Featherston looked back over his shoulder, down School Road. It hadn't been much of a road to begin with. It was even less now, after Yankee artillery had chewed it up-and Confederate artillery, too, before the men in butternut advanced so far. Half a mile back from the battery, mechanics worked on a couple of motor trucks that had broken down trying to bring supplies forward. The front demanded a flood of materiel. Thanks to the miserable roads, it got a trickle.
"No wonder the Yanks are givin' us such a hard time," Jake muttered.
Captain Jeb Stuart III trotted up to Featherston's gun. "Get the team hitched to your piece," the battery commander called. "We're moving forward, maybe a mile." He pointed northeast. "The damnyankees are holed up in a couple of stone farmhouses out that way, and they've got a whole regiment stalled on its track-haven't been able to clear 'em out with rifles and machine guns, so they want us to knock the houses down."
"You hear that, Nero, Perseus?" Featherston called as Stuart went off to give the order to the rest of the battery. The two Negroes nodded and brought the horses over. Hitching the animals to the gun trail was a matter of a few minutes, for they were already in harness. Hitching the other team to the supply wagon that followed the gun was also quickly done. Then, swearing and sweating, Nero and Perseus lifted the crates of shells they'd just unloaded from one wagon up onto another.
"Move 'em out!" Captain Stuart was shouting, and waving his cap in his hand to urge the men on. Pompey brought him a glass of something cool to drink. He upended it, gave it back to the servant, and went on shouting to the gun crew and to the laborers without whom they wouldn't have been nearly so efficient.
It hadn't rained for several days, so the road-or rather, track-to the new position wasn't muddy. When a howitzer bogged down hub-deep in muck, everybody, blacks and whites together, put shoulders to it to keep it moving. Leaves on some of the trees were beginning to go from green to gold and red. They wouldn't have started turning this early in September back in the CSA.
Since the dirt track was dry, they got dust instead of mud. By the time they reached the new position, everyone was the same shade of grayish brown, Featherston no less than Nero. The artillery sergeant peered through the field glasses at the farmhouses Captain Stuart wanted the battery to destroy.
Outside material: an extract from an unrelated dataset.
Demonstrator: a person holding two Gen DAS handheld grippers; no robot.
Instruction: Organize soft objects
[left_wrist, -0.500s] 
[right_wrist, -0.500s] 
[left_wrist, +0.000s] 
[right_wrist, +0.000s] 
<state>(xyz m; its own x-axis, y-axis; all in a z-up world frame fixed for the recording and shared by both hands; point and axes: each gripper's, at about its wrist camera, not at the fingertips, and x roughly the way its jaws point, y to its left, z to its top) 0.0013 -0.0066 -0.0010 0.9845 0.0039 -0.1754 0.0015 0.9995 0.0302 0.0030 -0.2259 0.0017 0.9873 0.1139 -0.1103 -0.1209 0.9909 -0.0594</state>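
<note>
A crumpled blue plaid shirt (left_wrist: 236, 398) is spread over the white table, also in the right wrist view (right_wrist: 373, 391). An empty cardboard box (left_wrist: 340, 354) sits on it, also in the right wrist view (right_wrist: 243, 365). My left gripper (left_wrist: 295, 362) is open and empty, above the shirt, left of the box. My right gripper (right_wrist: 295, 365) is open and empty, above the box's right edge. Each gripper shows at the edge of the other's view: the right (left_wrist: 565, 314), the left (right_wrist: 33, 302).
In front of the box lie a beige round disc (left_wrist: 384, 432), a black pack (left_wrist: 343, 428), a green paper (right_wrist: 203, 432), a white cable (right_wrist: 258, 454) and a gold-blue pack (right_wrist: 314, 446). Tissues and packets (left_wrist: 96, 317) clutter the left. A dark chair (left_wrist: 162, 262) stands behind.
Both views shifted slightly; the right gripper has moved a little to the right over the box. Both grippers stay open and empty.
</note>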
"Range about thirty-five hundred yards, I'd make it," he said, and worked the elevation screw to lower the field gun's barrel to accommodate the shorter range. Stuart had been right; the Confederates had advanced past the farmhouses to either side, but were halted in front of them. Even through field glasses, corpses were tiny at two miles, but Featherston saw a lot of them.
He studied the gunsight again, then traversed the barrel slightly to the left. "Load it and we'll fire for effect," he said.
Jethro Bixler set a shell in the breech, then closed it with a scrape of metal against metal. He bowed to Featherston as if they were a couple of fancy gentlemen-say, Jeb Stuart III and one of the Sloss brothers-at an inaugural ball in Richmond. "Would you care to do the honors?"
"Hell yes," Jake said with a laugh, and pulled the lanyard. The field gun barked. He got the field glasses up to his eyes just as the shell hit three or four seconds later. "Miss," he said, and clucked to himself in annoyance. "Long and still off to the right."